**Records from a collection**:
=== Section Start ===
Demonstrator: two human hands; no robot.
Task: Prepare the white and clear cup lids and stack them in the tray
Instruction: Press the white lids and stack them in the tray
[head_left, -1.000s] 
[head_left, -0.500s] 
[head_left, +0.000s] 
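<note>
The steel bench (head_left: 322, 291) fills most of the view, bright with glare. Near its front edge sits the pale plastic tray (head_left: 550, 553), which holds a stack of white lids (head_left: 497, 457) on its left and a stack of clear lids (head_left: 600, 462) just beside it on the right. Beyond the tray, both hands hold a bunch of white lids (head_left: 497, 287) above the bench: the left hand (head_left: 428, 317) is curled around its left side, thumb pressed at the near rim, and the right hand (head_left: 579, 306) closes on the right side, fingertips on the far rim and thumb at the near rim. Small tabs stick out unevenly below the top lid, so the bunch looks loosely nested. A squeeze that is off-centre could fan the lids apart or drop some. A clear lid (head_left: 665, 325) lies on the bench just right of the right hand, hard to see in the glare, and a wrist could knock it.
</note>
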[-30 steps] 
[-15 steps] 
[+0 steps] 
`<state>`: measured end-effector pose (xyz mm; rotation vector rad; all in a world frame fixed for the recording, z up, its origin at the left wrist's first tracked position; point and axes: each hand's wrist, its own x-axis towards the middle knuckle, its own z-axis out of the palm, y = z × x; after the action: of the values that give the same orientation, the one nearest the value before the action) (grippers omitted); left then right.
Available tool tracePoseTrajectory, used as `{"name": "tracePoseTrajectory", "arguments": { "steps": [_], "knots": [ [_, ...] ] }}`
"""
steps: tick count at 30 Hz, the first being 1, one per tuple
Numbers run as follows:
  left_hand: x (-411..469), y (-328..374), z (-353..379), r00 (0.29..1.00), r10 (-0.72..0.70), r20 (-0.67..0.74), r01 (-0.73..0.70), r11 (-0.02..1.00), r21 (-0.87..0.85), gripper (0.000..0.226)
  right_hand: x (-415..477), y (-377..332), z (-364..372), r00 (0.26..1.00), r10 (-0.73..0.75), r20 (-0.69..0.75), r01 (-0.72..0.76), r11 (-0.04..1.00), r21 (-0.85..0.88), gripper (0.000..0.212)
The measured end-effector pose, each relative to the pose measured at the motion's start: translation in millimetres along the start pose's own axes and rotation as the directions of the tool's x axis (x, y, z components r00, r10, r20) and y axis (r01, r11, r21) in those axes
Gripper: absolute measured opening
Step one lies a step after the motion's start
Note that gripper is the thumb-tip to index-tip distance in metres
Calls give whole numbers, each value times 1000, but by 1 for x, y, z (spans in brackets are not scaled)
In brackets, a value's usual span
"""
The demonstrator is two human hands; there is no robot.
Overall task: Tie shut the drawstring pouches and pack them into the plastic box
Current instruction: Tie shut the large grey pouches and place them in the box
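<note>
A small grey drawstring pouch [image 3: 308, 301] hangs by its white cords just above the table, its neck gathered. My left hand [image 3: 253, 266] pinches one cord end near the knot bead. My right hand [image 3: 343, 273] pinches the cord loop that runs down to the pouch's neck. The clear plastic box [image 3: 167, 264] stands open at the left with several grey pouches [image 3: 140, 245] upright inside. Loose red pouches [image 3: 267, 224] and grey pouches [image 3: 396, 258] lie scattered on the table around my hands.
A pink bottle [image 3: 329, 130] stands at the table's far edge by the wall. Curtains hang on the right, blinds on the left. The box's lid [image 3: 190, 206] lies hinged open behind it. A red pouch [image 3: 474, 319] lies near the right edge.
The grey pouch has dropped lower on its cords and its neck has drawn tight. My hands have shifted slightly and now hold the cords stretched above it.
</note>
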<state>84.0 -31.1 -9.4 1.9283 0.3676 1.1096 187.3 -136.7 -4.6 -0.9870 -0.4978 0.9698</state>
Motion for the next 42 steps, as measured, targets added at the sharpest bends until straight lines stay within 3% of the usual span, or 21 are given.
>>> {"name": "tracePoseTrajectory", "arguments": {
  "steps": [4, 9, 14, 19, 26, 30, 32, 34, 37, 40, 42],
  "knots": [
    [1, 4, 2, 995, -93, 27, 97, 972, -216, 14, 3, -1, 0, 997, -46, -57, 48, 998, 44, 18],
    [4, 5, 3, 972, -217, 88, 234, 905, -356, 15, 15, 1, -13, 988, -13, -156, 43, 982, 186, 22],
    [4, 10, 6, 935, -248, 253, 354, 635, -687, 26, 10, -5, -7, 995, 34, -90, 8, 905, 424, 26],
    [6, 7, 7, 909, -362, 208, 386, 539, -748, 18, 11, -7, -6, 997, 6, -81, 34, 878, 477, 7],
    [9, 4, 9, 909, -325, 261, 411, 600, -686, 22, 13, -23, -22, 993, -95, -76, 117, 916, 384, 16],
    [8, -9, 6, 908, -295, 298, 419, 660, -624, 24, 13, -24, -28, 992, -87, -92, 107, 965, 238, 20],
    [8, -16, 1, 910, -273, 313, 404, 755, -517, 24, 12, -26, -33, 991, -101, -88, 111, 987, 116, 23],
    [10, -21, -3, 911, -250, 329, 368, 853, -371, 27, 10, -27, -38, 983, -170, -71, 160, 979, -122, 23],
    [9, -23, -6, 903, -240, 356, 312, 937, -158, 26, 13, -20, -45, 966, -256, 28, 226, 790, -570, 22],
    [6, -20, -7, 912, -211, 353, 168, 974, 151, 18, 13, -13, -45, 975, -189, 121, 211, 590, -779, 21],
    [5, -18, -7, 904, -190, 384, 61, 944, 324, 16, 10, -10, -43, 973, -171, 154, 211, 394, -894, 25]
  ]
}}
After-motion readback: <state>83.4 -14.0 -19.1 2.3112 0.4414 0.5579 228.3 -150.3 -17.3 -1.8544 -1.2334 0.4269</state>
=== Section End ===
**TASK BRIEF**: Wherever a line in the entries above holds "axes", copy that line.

**EXERCISE RESULT**:
`<state>`: measured end-effector pose (xyz mm; rotation vector rad; all in a world frame fixed for the recording, z up, its origin at the left wrist's first tracked position; point and axes: each hand's wrist, its own x-axis towards the middle knuckle, its own z-axis out of the palm, y = z × x; after the action: of the values that give the same orientation, the one nearest the value before the action) (grippers omitted); left then right.
The measured end-effector pose, each relative to the pose measured at the motion's start: translation in millimetres along the start pose's own axes and rotation as the directions of the tool's x axis (x, y, z components r00, r10, r20) and y axis (r01, r11, r21) in those axes

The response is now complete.